Here are three observations from Real Lake Lake’s scoreless draw to Minnesota United from beat writer Alex Vejar.
1. RSL gets a point
The Loons are pretty good at home.
Even in 2017, their expansion year, they won seven games and drew six. Since then, Minnesota has won 22 games at home (Allianz Field opened in April 2019).
RSL has been just one of many victims to Minnesota’s prowess at home, having lost four straight games there heading into Sunday. Real finally left that statistic behind them.
None of the players or coach Freddy Juarez spoke specifically about Minnesota and finally getting a result in that locale. For the team, it was more about earning in a hard-fought point during a season where winning at home has become more elusive than normal, and in a game where RSL was outshot on goal 6-2 in the second half.
“You sometimes need some of those,” Juarez said. “It’s gut-checking and you find out what you’re made of. It’s not easy against a good opponent. You have to scratch and claw and do anything you can to preserve a point. And we did all of that. So you need those throughout the year so you can believe in yourself when you get in these situations again.”
The Loons, however, were very aware of just how rare it is for RSL — or any team — to come away with points in Minnesota.
“We know how many points we picked up here last year,” Loons defender Defender Michael Boxall told the Minneapolis Star-Tribune. “Very few teams got anything from us here last year, and we expected the same tonight.”
Getting results anywhere is important for RSL, which still sits just above the playoff line at eighth place in the Western Conference.
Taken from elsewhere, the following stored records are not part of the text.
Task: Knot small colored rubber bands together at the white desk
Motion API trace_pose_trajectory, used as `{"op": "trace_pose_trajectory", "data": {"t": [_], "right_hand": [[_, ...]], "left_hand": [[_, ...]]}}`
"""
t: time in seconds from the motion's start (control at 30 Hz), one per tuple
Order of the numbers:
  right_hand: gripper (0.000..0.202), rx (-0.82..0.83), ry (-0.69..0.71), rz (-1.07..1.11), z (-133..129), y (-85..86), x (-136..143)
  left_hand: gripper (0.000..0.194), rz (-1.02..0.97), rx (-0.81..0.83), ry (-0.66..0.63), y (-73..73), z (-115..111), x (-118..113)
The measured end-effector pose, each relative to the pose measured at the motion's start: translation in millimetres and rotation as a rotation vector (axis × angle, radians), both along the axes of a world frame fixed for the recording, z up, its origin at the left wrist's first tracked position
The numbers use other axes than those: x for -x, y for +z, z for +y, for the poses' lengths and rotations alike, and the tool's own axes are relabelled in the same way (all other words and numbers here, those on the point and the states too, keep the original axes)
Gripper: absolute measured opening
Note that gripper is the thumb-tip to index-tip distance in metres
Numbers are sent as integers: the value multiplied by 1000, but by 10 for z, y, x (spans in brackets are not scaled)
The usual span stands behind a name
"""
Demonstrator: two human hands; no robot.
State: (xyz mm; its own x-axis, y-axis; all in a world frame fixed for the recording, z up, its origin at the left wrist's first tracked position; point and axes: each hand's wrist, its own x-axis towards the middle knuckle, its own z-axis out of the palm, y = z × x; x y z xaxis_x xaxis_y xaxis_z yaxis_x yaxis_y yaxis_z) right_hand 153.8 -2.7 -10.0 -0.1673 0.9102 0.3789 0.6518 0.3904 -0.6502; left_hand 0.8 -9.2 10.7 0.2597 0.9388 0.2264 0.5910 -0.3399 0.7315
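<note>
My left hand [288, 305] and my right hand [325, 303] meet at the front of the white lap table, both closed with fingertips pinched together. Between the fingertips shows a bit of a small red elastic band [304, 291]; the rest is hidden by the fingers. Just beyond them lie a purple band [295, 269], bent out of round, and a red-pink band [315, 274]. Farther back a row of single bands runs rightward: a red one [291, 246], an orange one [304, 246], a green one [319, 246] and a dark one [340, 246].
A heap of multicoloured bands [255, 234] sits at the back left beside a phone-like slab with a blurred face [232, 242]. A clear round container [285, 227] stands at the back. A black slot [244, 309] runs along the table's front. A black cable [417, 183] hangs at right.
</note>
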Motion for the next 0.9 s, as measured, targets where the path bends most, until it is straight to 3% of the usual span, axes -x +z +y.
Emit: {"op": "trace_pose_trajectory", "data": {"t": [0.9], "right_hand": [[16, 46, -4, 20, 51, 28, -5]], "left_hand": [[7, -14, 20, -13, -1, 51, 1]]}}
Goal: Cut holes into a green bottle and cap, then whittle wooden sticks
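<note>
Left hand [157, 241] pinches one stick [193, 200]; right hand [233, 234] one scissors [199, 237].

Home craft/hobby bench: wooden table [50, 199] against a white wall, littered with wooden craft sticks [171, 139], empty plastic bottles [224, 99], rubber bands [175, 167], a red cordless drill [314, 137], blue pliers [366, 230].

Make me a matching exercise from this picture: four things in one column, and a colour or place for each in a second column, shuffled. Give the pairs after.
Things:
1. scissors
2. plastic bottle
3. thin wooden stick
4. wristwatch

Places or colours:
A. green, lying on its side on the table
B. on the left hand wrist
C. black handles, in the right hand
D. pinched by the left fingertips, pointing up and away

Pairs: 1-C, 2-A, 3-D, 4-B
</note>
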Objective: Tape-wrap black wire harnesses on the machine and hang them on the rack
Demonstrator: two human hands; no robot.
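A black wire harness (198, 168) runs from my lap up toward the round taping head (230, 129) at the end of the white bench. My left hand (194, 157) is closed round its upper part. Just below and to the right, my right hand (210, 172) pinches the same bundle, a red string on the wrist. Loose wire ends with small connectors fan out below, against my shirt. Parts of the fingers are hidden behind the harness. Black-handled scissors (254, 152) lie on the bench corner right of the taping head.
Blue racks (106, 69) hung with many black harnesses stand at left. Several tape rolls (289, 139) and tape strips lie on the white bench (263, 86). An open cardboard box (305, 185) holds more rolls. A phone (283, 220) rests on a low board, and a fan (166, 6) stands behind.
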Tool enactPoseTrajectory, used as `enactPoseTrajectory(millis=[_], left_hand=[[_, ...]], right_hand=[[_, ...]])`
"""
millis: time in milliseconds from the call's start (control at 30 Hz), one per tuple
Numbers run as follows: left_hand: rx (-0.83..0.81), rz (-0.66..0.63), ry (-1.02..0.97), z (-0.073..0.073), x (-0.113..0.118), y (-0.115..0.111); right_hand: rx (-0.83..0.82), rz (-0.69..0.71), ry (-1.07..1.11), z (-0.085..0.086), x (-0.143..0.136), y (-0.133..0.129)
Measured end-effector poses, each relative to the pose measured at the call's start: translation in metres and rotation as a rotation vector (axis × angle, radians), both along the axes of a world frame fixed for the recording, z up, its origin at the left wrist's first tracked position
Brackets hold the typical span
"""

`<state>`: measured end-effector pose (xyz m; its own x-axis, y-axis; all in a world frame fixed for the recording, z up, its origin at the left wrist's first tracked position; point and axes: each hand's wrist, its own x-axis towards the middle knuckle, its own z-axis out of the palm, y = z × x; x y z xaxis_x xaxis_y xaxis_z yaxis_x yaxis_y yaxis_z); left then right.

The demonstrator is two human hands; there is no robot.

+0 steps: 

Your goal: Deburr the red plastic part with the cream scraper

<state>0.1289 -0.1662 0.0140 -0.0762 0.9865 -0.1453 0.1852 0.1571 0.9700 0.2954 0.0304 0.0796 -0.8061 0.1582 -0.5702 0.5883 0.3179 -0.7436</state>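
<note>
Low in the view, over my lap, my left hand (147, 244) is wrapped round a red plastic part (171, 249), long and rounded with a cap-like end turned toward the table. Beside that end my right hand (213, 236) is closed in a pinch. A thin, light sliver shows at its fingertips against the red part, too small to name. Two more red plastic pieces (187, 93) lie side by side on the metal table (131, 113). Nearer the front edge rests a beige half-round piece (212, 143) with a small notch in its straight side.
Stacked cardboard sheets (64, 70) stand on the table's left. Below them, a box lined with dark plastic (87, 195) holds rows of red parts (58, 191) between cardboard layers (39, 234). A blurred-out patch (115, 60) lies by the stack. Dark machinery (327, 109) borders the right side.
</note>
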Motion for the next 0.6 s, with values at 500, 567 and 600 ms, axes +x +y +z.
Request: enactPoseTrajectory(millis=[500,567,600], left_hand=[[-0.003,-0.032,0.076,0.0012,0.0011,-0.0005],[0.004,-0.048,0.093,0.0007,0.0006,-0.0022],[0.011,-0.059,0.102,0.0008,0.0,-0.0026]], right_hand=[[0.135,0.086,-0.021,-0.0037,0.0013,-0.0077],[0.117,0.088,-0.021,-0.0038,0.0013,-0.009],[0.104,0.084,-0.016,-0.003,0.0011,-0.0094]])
And even though they don’t say it publicly, it has to matter on some level that they no longer have to face questions about losing every road game in Minnesota.
At the very least, much like Juarez said, it will give them some more confidence for the next time they travel there.
2. Justen Glad gets a B+
Juarez said something intriguing when asked how he felt about defender Justen Glad’s performance at left back, a position in which he had never started in his MLS career.
“We thought he would help us and nothing would change offensively, but defensively we knew it could be potentially challenging,” Juarez said.
That’s the RSL coach admitting that he made a move that, if things went bad, would hurt the team. Glad was placed in that position, Juarez also said, to rest of the legs of Donny Toia, who usually starts at left back. Because RSL doesn’t have any depth at that position, Juarez had to do something.
Fortunately, Glad held his own. His side of the field — Minnesota’s right, attacking side — features some dynamic players for the Loons, particularly Emanuel Reynoso, who got off three shots on target.
“Justen Glad did a heck of a job,” Juarez said. “Did he get caught on some scrambling moments? Of course he did. We all did. But I would give him a very good showing. B-plus, B — A, we got a shutout. From one day to the other, we put him in there and we got what we needed from him.”
Glad usually plays the center back position. But with a tighter schedule and more rotation, he’s had to shift around a little bit. He played right back in the most recent game, a position normally occupied by Aaron Herrera. From that experience, he said he learned to pace himself offensively.
“At the end of [that] game, I was gassed,” Glad said. “So I tried to reign it in a bit and not attack as much and kind of let Aaron do his thing.”
Glad also credited his teammates for helping him.
“I knew it would be a challenge going into the game playing out of position,” Glad said. “But I had [Justin] Meram putting in a shift in front of me, I had Nedum [Onuoha] on my right. So I had good help around me and they really helped make it easy.”
3. Reynoso can play
Minnesota did the right thing signing — and waiting months for — Reynoso, an attacking midfielder, on a designated player deal. He’s a 24-year-old assist machine and is only going to get better.
Reynoso could’ve easily had two goals against RSL had it not been for Andrew Putna’s sublime shot-stopping. But he still showed just how dangerous he can and will be for the league going forward.
Just look at how easily he settles the ball, cuts away from Nedum Onuoha and gets a pristine shot on goal that only didn’t go in because Putna’s chest is apparently made of reinforced steel. And according to one of the Loons play-by-play announcers, the right isn’t even Reynoso’s preferred direction.
Then there’s his passing. It’s not every day you see a player put a back heel pass through three defenders, into space, right into the path of a teammate.
Another example of Reynoso’s crisp passing is below. Perfectly weighted, through the RSL defense. It’s just pretty.
Reynoso hasn’t even been with Minnesota for a month yet and already he’s building this kind of chemistry with his teammates and making dangerous runs for goal scoring opportunities. Just imagine what kind of impact he’ll make in 2021 with (hopefully) a full season to work with.